For this exercise, copy all the data exactly and include none of the pictures.
=======
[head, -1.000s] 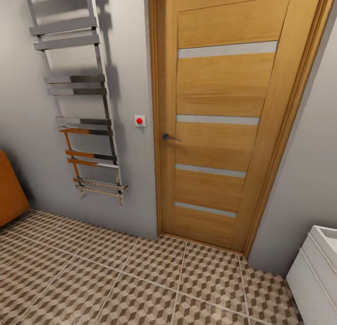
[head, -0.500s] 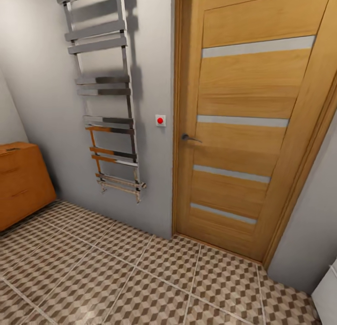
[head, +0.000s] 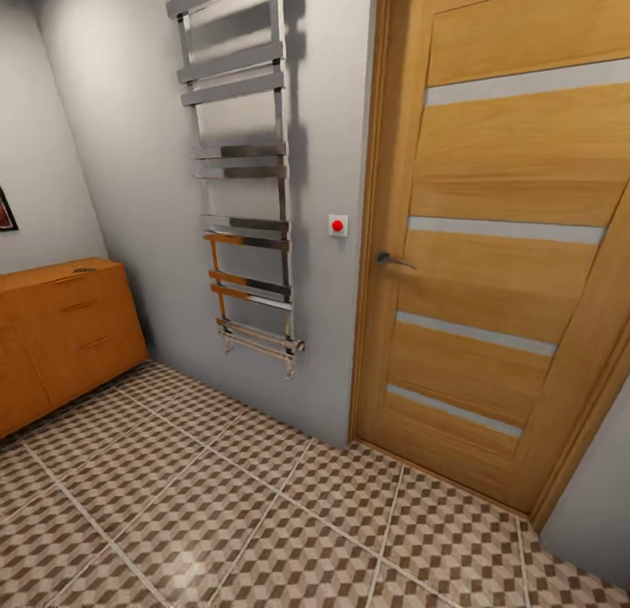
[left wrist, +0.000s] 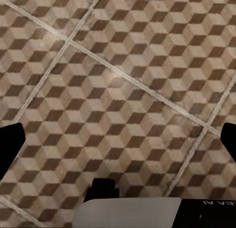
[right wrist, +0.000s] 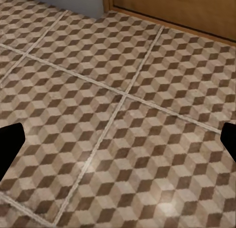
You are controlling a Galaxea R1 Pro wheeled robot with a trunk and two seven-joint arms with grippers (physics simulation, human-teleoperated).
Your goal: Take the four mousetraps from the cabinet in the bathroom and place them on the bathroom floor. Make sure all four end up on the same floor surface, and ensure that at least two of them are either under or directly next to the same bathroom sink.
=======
WORKED SOLUTION
[head, -1.000s] 
[head, -0.500s] 
[head, +0.000s] 
[left wrist, +0.000s] 
[right wrist, +0.000s] 
You are controlling a Galaxea R1 Pro wheeled robot with a trunk and two seven-joint arms with grippers (physics simulation, human-teleoperated).
Your goal: Take the four mousetraps from the cabinet in the bathroom and place them on the bathroom floor. Make sure all four end up on the same floor surface, and ensure that at least two of them are either under or directly next to the same bathroom sink.

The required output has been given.